WORK TO BE COMPLETED = Which lines run from the start of the material below through the line containing "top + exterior"? Retype them exactly, pictures excluded.

RECORDED INFORMATION =
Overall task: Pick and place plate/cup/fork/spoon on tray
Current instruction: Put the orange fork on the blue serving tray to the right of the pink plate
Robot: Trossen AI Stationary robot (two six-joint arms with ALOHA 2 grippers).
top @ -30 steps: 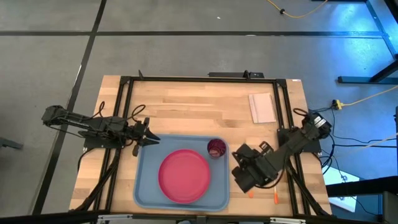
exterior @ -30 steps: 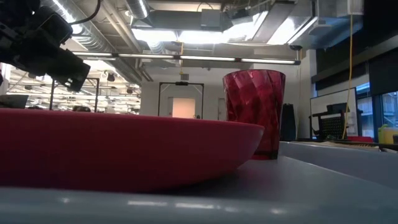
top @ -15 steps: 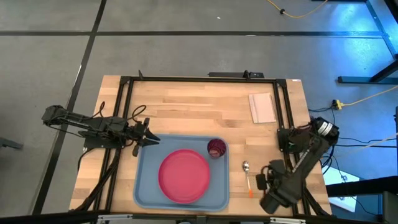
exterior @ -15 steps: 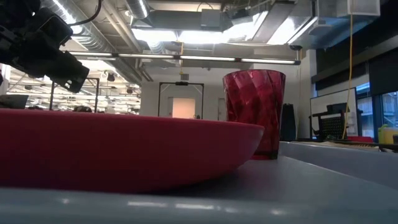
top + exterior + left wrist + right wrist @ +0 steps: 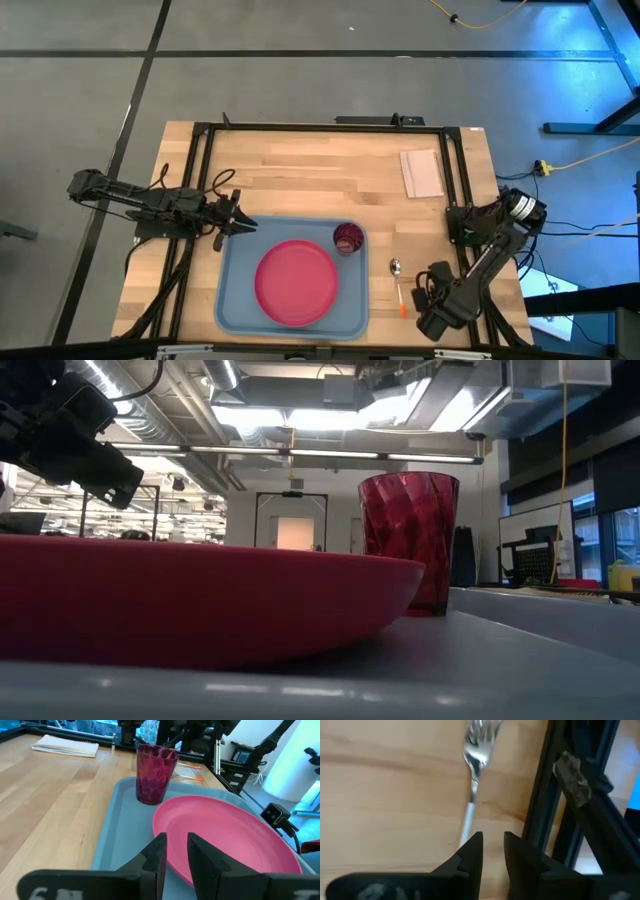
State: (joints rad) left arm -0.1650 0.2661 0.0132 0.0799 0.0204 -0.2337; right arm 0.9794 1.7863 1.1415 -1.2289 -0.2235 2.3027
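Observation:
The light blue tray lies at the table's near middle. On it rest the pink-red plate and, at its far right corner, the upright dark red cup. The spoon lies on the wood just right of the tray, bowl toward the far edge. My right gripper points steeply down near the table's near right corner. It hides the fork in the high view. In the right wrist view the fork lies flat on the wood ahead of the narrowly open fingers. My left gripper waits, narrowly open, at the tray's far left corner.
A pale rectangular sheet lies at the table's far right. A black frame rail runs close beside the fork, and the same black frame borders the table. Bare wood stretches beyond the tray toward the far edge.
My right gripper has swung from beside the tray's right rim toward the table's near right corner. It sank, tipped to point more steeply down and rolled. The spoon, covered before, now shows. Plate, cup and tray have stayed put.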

SOLUTION TO THIS TASK =
Overall task: Pick and place plate/cup/fork/spoon on tray
Current instruction: Put the orange fork on the blue serving tray to the right of the pink plate
Robot: Trossen AI Stationary robot (two six-joint arms with ALOHA 2 grippers).
top @ -30 steps: 
exterior @ -30 steps: 
top @ -15 steps: 
exterior @ -15 steps: 
top + exterior + left wrist + right wrist @ +0 steps: 

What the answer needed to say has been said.